* **What needs to be done**
The expected answer is the full listing, repeated exactly and free of images.

* **Recorded data**
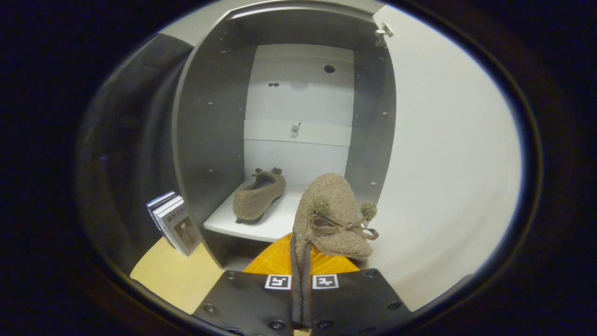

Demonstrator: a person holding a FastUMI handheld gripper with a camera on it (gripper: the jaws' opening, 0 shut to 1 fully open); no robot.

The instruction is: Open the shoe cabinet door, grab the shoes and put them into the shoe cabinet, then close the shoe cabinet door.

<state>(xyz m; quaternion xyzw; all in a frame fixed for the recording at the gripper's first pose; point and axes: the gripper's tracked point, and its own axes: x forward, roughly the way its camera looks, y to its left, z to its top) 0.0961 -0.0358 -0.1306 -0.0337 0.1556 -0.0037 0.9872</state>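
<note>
The shoe cabinet [212, 140] stands open in front of me, its white door [447, 154] swung out to the right. One fuzzy brown shoe [259, 195] lies on the white bottom shelf [280, 223], toward its left side. My gripper [301, 261] is shut on a second fuzzy brown shoe [333, 210] with a bow and pompoms. Its collar edge is pinched between the orange fingers [275, 261]. The held shoe hangs just in front of the shelf's right part, toe pointing into the cabinet.
A few books [175, 223] lean against the cabinet's left outer wall on the light wooden surface [172, 275]. Dark cloth hangs behind them on the left. The shelf area to the right of the first shoe is bare.
</note>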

* **Output of the exercise**
Demonstrator: a person holding a FastUMI handheld gripper with a camera on it (gripper: the jaws' opening, 0 shut to 1 fully open); no robot.

The instruction is: Open the shoe cabinet door, grab the shoes and put them into the shoe cabinet, then close the shoe cabinet door.

<state>(xyz m; quaternion xyzw; all in a frame fixed for the recording at the gripper's first pose; point and axes: the gripper's tracked point, and its own axes: x forward, roughly the way its camera looks, y to its left, z to its top) 0.0961 -0.0358 -0.1306 -0.0337 0.1556 -0.0037 0.9872</state>
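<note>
The shoe cabinet [212, 140] stands open in front of me, its white door [447, 154] swung out to the right. One fuzzy brown shoe [259, 195] lies on the white bottom shelf [280, 223], toward its left side. My gripper [301, 261] is shut on a second fuzzy brown shoe [333, 210] with a bow and pompoms. Its collar edge is pinched between the orange fingers [275, 261]. The held shoe hangs just in front of the shelf's right part, toe pointing into the cabinet.
A few books [175, 223] lean against the cabinet's left outer wall on the light wooden surface [172, 275]. Dark cloth hangs behind them on the left. The shelf area to the right of the first shoe is bare.
</note>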

With that, the output is complete.